Pero las fuerzas de fragmentación no solo se manifiestan como presiones por la autodeterminación. También aparecen en el ámbito económico en forma de proteccionismo o esfuerzos por aislar a las economías individuales de las fuerzas del mercado mundial. No menor, aparecen tensiones raciales, xenofobia y un preocupante antisemitismo creciente.

También el nacionalismo se manifiesta como tensiones religiosas. El Resurgimiento Islámico podría ser visto por muchos como una fuerza integradora; una que es altamente fragmentadora en países laicos mientras, al mismo tiempo, reaviva agravios antiguos y no tan antiguos -de ambos lados; reales e imaginarios-. Estas fuerzas fragmentadoras están en aumento porque, simplemente, estaban dormidas. Y sólo comienzan a despertar.

El gran dilema

Cuál de las dos prevalecerá: ¿la integración o la fragmentación? Durante mucho tiempo se asumió que las fuerzas de integración irían a imponerse. No se puede dirigir una economía moderna posindustrial sin tales fuerzas y eso -dirán muchos-, es lo más importante. Pero esta es una visión estrecha. Manejar una economía posindustrial puede no ser lo más importante para un campesino en Sudán; para el joven afroamericano en un barrio urbano de Estados Unidos; o el palestino que ha pasado toda su vida en un campo de refugiados. Para esas personas, las fuerzas que podrían parecernos fragmentadoras a nosotros podrían ser mucho más integradoras para ellos y darles un significado a sus vidas que, de otro modo, no lo tendrían. Lo que es integrador para algunos puede no serlo para todos. O para muchos otros.

También puede ser que las fuerzas de integración no se hayan arraigado tanto como creíamos; y que si están arraigadas -y siempre latentes- las fuerzas de fragmentación. Por ejemplo, la creciente permeabilidad de las fronteras -algo que la mayoría del mundo celebra cuando se trata de libre flujo de capital e ideas-, no es tan bien recibida cuando los bienes, las razas o la mano de obra comienzan a fluir con esa misma libertad.
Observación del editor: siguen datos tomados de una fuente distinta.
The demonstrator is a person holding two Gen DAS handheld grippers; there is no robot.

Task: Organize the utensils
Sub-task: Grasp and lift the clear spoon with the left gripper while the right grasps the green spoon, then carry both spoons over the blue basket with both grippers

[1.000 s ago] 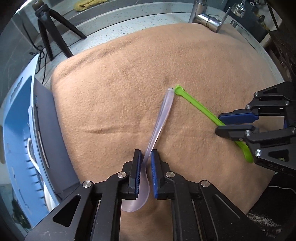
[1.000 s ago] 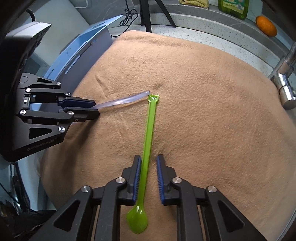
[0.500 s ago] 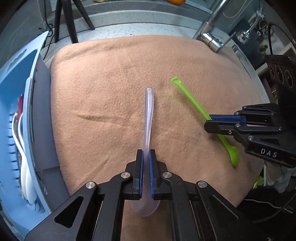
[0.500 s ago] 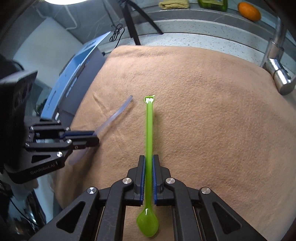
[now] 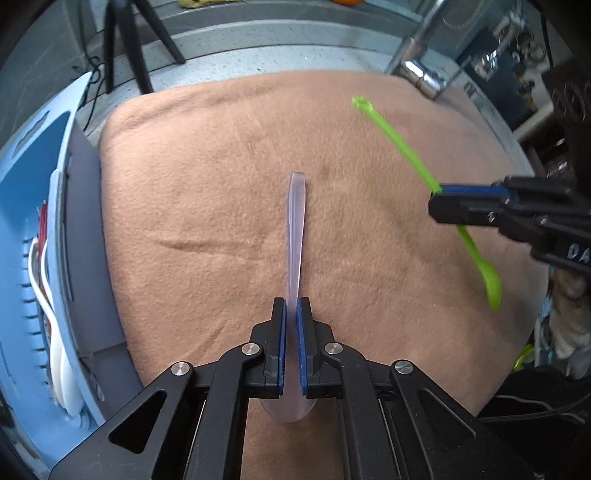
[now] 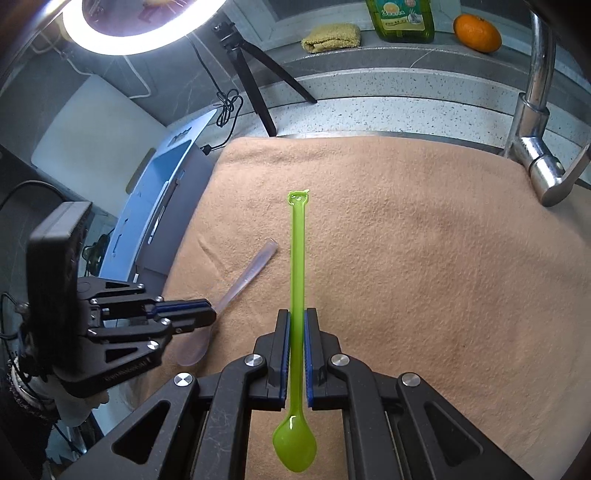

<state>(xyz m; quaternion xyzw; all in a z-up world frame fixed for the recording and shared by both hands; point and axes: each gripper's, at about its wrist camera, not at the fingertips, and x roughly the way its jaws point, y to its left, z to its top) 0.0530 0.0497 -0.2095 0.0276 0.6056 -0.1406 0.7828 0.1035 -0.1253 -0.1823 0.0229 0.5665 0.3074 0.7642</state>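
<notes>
Partly hidden behind the left gripper [image 5: 291,317], the clear spoon [image 5: 295,236] sat clamped in it; likewise the right gripper [image 6: 296,328] pinched the green spoon [image 6: 297,258] mid-handle.

We count two long-handled spoons out here: one clear spoon [image 5: 295,236] and one green spoon [image 6: 296,280]. Two grippers, the left gripper [image 5: 291,325] and the right gripper [image 6: 296,332], one spoon each. One tan blanket [image 6: 424,258], one blue rack [image 5: 33,206] off its left edge, one faucet [image 6: 535,140], one tripod [image 6: 255,74], one orange [image 6: 477,32].
</notes>
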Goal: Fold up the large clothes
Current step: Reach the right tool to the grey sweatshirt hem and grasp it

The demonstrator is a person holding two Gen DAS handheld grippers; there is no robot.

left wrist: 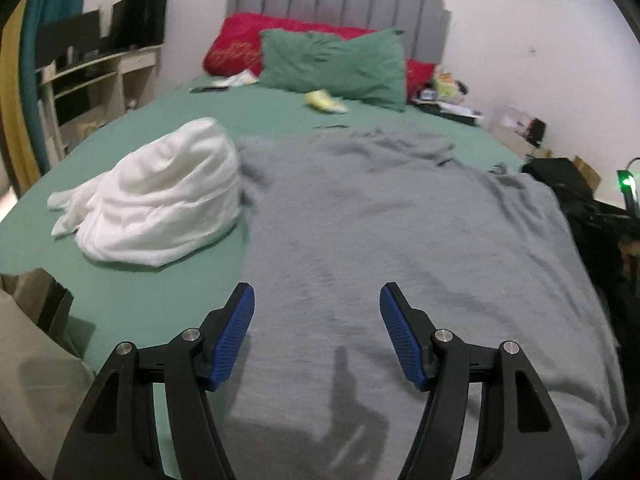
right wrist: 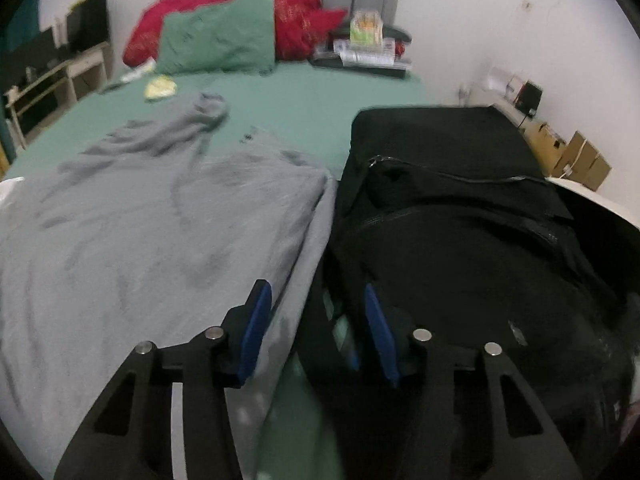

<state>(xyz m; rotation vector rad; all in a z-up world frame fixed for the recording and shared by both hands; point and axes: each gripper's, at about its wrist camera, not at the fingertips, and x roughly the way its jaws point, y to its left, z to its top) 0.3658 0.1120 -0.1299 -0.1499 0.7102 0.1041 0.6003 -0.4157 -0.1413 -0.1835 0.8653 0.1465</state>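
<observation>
A large grey garment (left wrist: 400,220) lies spread flat on the green bed sheet (left wrist: 160,304); it also shows in the right wrist view (right wrist: 160,220), with a sleeve reaching toward the pillows. My left gripper (left wrist: 317,300) is open and empty, hovering above the garment's near part. My right gripper (right wrist: 316,296) is open and empty above the garment's right edge, where it meets a black bag (right wrist: 460,208).
A crumpled white cloth (left wrist: 160,200) lies on the bed left of the garment. Green (left wrist: 336,60) and red (left wrist: 240,44) pillows sit at the grey headboard. The black bag takes up the bed's right side. Shelves with monitors (left wrist: 88,64) stand at left, cardboard boxes (right wrist: 576,152) at right.
</observation>
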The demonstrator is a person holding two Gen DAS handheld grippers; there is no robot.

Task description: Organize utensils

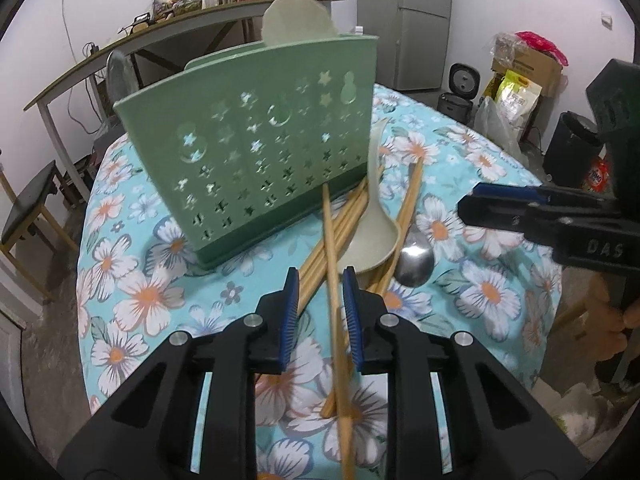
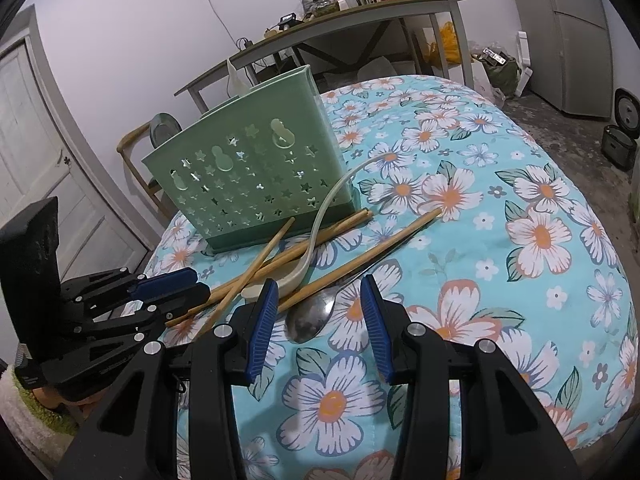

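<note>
A green perforated utensil holder (image 1: 256,152) stands on the floral tablecloth; it also shows in the right wrist view (image 2: 248,184). A pale paddle (image 1: 298,18) sticks out of its top. In front lie several wooden chopsticks (image 1: 408,208), a cream ladle (image 1: 376,240) and a steel spoon (image 1: 416,266). My left gripper (image 1: 321,300) has its jaws partly open around one wooden chopstick (image 1: 334,300), which runs between the pads. My right gripper (image 2: 318,308) is open above the steel spoon (image 2: 310,318), beside the chopsticks (image 2: 360,264) and ladle (image 2: 280,280).
The round table's floral cloth (image 2: 520,240) drops off at the edges. A wooden chair (image 2: 136,152) stands behind the holder. A shelf table with bottles (image 1: 192,20), a fridge (image 1: 404,20), and bags and boxes (image 1: 516,88) stand around the room.
</note>
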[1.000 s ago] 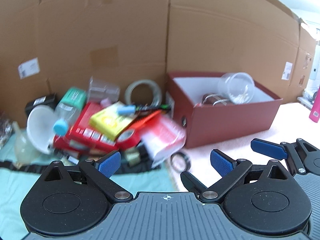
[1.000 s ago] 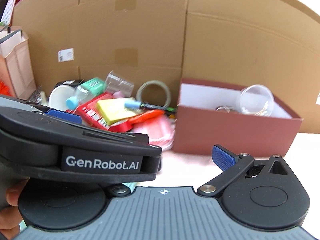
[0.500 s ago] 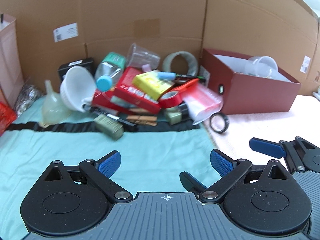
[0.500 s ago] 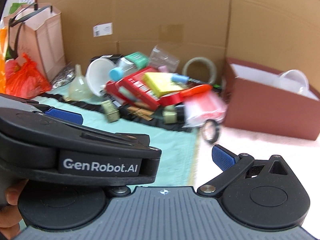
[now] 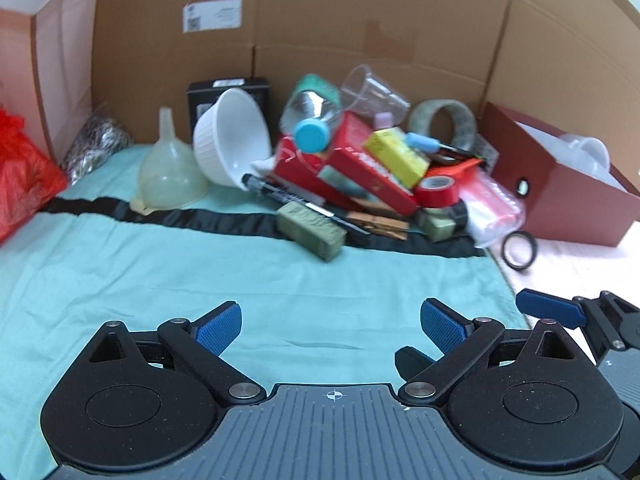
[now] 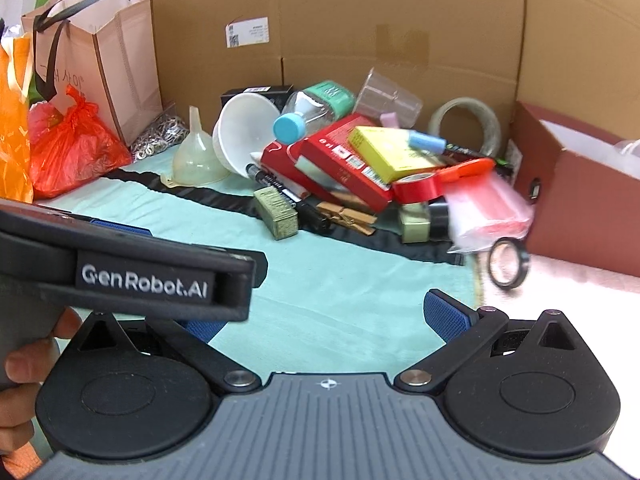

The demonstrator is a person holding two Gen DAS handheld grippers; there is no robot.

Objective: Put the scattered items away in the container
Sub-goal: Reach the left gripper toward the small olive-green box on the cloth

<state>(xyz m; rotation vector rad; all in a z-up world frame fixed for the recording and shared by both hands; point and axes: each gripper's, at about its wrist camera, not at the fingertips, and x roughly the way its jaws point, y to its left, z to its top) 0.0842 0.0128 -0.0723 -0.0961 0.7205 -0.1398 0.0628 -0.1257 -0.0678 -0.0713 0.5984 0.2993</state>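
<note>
A heap of items lies against the cardboard wall: a white bowl (image 5: 232, 136), a clear funnel (image 5: 170, 168), a blue-capped bottle (image 5: 310, 120), red boxes (image 5: 352, 168), a yellow box (image 5: 396, 156), red tape (image 5: 438, 192), a green block (image 5: 311, 230) and a black tape ring (image 5: 519, 249). The dark red box (image 5: 568, 204) stands at the right with a clear cup (image 5: 588, 150) inside. My left gripper (image 5: 330, 326) is open over the teal cloth, well short of the heap. My right gripper (image 6: 326, 316) is open too, its left finger partly hidden behind the left gripper's body (image 6: 140, 280).
A teal cloth (image 5: 160, 272) with a black stripe covers the near surface; a pink cloth (image 6: 580, 280) lies by the box. A paper bag (image 6: 100, 52), red and orange plastic bags (image 6: 68, 148) and a bag of metal bits (image 6: 160, 136) stand left. Cardboard walls (image 5: 360, 20) close the back.
Both grippers have pulled back and swung left from the red box. The heap now sits farther away and more teal cloth shows in front. Both stay open.
</note>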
Las fuerzas de fragmentación están al acecho justo debajo de la superficie y basta con un pequeño estímulo para que se potencien; con todos los peligros que la experiencia histórica nos enseña.

Qué prevalecerá: ¿la integración o la fragmentación? Como siempre, como todo; todo depende de nosotros y de nuestras elecciones y acciones. ¿Qué habremos de elegir; integrarnos o, por el contrario, ¿desintegrarnos? Quizás la respuesta esté a la vista, si nos animáramos a mirar.